Task details: Please restate the data below word for word, omitting all images.
● ● ● ●
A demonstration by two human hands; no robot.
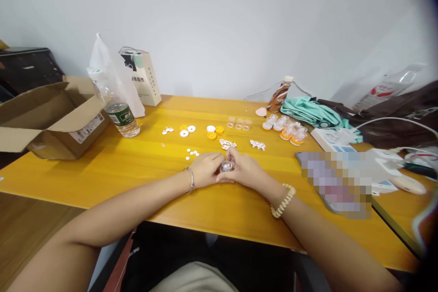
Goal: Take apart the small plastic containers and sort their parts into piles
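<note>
Between my two hands, just above the table's near middle, is a small round clear plastic cup [226,166] with some white parts inside. My right hand [249,169] pinches it from the right with thumb and index finger. From the left, my left hand [205,170] closes its fingers against the cup's side; some fingertips are hidden. Lacy white plastic pieces [257,145] lie just beyond my hands. Further back stand three clear cylinders [238,124]. White and yellow rings [211,136] and several small white discs [188,158] lie to the left.
Assembled clear-and-orange pieces [293,133] stand at the back right, near a brown drink bottle [278,95] and teal cloth [308,112]. A phone [331,185] lies right of my arm. On the left are a water bottle [121,116], an open cardboard box [65,134] and a paper bag [145,80].
</note>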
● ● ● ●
Task response:
A demonstration by two human hands; no robot.
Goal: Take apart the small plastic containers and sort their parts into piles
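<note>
Between my two hands, just above the table's near middle, is a small round clear plastic cup [226,166] with some white parts inside. My right hand [249,169] pinches it from the right with thumb and index finger. From the left, my left hand [205,170] closes its fingers against the cup's side; some fingertips are hidden. Lacy white plastic pieces [257,145] lie just beyond my hands. Further back stand three clear cylinders [238,124]. White and yellow rings [211,136] and several small white discs [188,158] lie to the left.
Assembled clear-and-orange pieces [293,133] stand at the back right, near a brown drink bottle [278,95] and teal cloth [308,112]. A phone [331,185] lies right of my arm. On the left are a water bottle [121,116], an open cardboard box [65,134] and a paper bag [145,80].
</note>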

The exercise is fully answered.